用于复杂负载的 Scrapy FormRequest

Scrapy FormRequest for a complicated payload

在一个包含律师工作详细信息的网站中,我试图通过这个 4 层算法来抓取信息,我需要执行两个 FormRequest:

  1. 访问包含提交律师姓名请求的搜索框的link(图片1)(“ali”作为姓名查询传递)
  2. 通过FormRequest发起带有payload的搜索请求,从而访问找到律师的页面(image2)
  3. 通过 FormRequest(图片 3)连续点击放大镜按钮到达每个律师详细信息的页面(此处发生错误)
  4. 解析图 3 中每个律师的数据点

问题:我的第一个 FormRequest 有效,我可以联系到律师名单。然后遇到两个问题:

  1. 问题 1:我的 for 循环只适用于找到的第一位律师。
  2. 问题 2:第二个 FormRequest 不起作用。

我的见解:检查每个请求的律师的第二个 FormRequest 所需的有效载荷,将所有值数字作为一个批量添加到有效载荷以及请求的律师的索引号。

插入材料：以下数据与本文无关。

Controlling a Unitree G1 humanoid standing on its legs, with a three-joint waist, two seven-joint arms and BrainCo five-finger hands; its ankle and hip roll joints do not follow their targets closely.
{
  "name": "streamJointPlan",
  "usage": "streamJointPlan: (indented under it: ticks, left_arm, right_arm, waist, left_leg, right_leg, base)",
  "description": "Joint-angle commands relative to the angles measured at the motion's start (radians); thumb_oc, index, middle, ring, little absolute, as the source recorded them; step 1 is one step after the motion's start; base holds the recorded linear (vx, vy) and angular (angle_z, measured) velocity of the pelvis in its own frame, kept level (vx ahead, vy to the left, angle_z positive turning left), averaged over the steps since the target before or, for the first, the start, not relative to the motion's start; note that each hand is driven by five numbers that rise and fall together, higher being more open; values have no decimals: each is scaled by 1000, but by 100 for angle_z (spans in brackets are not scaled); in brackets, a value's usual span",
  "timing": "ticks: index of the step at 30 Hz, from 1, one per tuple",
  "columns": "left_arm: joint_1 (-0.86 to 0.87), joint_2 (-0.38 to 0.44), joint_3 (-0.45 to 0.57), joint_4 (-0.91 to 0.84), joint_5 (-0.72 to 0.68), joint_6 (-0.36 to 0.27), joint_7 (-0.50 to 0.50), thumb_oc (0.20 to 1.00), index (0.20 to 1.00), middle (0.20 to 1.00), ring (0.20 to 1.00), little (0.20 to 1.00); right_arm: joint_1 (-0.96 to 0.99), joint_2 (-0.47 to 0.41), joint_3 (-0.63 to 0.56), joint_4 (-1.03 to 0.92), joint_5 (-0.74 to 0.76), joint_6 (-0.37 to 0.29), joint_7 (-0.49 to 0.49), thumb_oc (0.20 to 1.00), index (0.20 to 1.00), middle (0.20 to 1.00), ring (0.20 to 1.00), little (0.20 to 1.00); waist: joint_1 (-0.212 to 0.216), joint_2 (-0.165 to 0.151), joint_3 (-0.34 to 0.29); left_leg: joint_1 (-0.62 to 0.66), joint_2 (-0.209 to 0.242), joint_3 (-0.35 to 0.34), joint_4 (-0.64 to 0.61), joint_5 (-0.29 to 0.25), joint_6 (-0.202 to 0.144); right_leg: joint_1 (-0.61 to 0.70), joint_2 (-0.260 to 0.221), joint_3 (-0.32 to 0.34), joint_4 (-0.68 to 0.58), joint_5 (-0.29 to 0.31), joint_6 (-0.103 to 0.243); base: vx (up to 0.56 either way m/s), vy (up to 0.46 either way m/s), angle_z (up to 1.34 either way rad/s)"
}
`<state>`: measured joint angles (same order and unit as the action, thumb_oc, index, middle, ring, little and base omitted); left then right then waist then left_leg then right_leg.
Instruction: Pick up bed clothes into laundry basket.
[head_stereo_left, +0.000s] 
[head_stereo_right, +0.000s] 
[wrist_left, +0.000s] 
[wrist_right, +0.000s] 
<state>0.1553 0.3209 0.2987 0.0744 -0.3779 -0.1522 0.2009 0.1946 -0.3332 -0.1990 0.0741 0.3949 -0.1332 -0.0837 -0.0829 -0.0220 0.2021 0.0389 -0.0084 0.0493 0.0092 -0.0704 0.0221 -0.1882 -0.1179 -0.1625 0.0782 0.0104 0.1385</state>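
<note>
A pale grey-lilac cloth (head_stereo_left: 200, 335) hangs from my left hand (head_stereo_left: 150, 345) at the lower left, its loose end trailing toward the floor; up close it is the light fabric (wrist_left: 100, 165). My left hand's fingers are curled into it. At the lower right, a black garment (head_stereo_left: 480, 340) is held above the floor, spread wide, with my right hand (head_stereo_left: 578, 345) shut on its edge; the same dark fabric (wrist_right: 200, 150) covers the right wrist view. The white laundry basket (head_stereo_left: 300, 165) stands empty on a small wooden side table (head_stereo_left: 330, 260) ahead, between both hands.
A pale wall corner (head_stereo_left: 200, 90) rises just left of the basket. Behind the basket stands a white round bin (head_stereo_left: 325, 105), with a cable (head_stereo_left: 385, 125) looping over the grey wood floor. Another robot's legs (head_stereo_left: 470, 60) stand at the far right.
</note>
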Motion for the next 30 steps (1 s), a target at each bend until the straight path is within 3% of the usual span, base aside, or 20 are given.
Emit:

我真的应该传递每个请求的所有值吗?如何发送正确的有效载荷? 在我的代码中,我试图将特定律师的价值和索引作为有效负载发送,但没有成功。 我应该使用什么样的代码来获取列表中所有律师的详细信息?

import scrapy
import json
import logging
from scrapy.utils.response import open_in_browser


class BarolevSpider(scrapy.Spider):
    name = 'barolev'
    allowed_domains = ['www.barobirlik.org.tr']
    start_urls = ['https://www.barobirlik.org.tr/levhaiframe/342']

    headers = {
            'authority': 'www.barobirlik.org.tr',
            'path': '/Islemler/LevhaIFrame',
            'scheme': 'https',
            'accept': 'text/html,application/xhtml+xml,application/xml;q=0.9,image/avif,image/webp,image/apng,*/*;q=0.8,application/signed-exchange;v=b3;q=0.9',
            'accept-encoding': 'gzip, deflate, br',
            'accept-language': 'en-US,en;q=0.9',
            'cache-control': 'max-age=0',
            'content-type': 'application/x-www-form-urlencoded',
            'origin': 'https://www.barobirlik.org.tr',
            'referer': 'https://www.barobirlik.org.tr/levhaiframe/342',
            'sec-fetch-dest': 'iframe',
            'user-agent': 'Mozilla/5.0 (X11; Linux x86_64) AppleWebKit/537.36 (KHTML, like Gecko) Chrome/96.0.4664.110 Safari/537.36'
                }
    url = 'https://www.barobirlik.org.tr/Islemler/LevhaIFrame'

    def parse(self, response):

        #search inquiry body
        body = {
            'ad': 'ali',
            'soyad': '',
            'baroId': '342',
            'tip': 'Avukat',
                }
        logging.log(logging.INFO, "Search page opened")
        search = scrapy.FormRequest(self.url, callback = self.list_parser, method = "POST", headers=self.headers, formdata = body)

        yield search

    def list_parser(self, response):

        #open_in_browser(response)
        logging.log(logging.INFO, "Lawyers list's page opened")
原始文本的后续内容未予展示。